Chegava cedo, todos os dias: sentava-se numa mesa, sozinho, num ritual quase perfeito. Pousava os dois cadernos, a bengala, pedia um café cheio. O empregado, com a sua simpatia habitual, trazia o café. Aqui tem: pousava cuidadosamente, sorria, voltava ao balcão. O velho homem agradecia e demorava-se uns minutos a apreciar o cheiro quente e familiar do café, antes de o beber, também devagar, também com prazer. Abria um caderno e passava lentamente a mão saudosa pelas páginas: muitas fotografias e notas. Abria o segundo caderno, a mão melancólica procurava e recuava: em branco. Fechava os cadernos e permanecia sentado, até reiniciar o ritual. O mundo girava à sua volta, incógnito.

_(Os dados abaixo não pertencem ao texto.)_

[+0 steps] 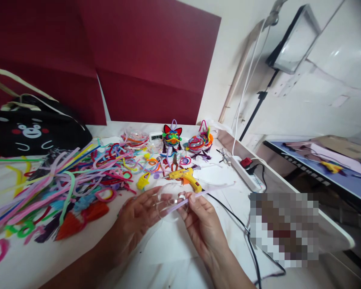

Assim acontecia no aeroporto: o local de passagem dos anónimos, dispersos entre partidas e regressos. Eu observava-o do balcão: o café cheio, os cadernos, o sentir. Naquele dia, aproximei-me: deseja mais alguma coisa, senhor? Respondeu-me que não, sorriu, nervoso. Continuava atento aos sons que o rodeavam e já folheara os seus cadernos várias vezes.
– Amanhã já não poderei vir. – acrescentou, continuando o diálogo que não verbalizámos. – Quer fazer-me companhia?
Já tinha acabado o meu turno, por isso aceitei. Quando voltei do balcão, sentei-me com o meu café curto e comecei a atirar questões triviais, abrindo caminho para alimentar a minha curiosidade. O velho homem percebera, mas deixou-me desbravar os trilhos ao ritmo natural das conversas de circunstância. Era fotógrafo, ou melhor, tinha sido fotógrafo: até ao dia em que um acidente o privou da sua maior ferramenta, a visão. Apresentou-me o primeiro caderno: um delicioso repertório de viagens por todo o mundo, uma disparidade de rostos, uma panóplia de emoções. Ali estavam as suas vivências, através do seu olhar, impressas em pedaços de papel. Durante horas, contou-me as suas aventuras, falou-me de pessoas e culturas, de momentos únicos, sempre com uma satisfação plena de trabalho cumprido. Revelei-lhe o meu desejo de correr o mundo, de conhecer o maior número de terras e pessoas que conseguisse: gostava de construir o meu próprio caderno. Pedi-lhe conselhos.
O velho sorriu, agora imerso numa tristeza profunda. Pousou a mão sobre o segundo caderno: este é pessoal, conta a história da minha vida, da minha família, explicou-me. Empurrou o caderno na minha direção.
- Construa este caderno primeiro. No final, será este o que mais quererá relembrar.
Levantou-se, agarrou na sua bengala, no seu caderno de viagens: nunca mais regressou ao seu ritual.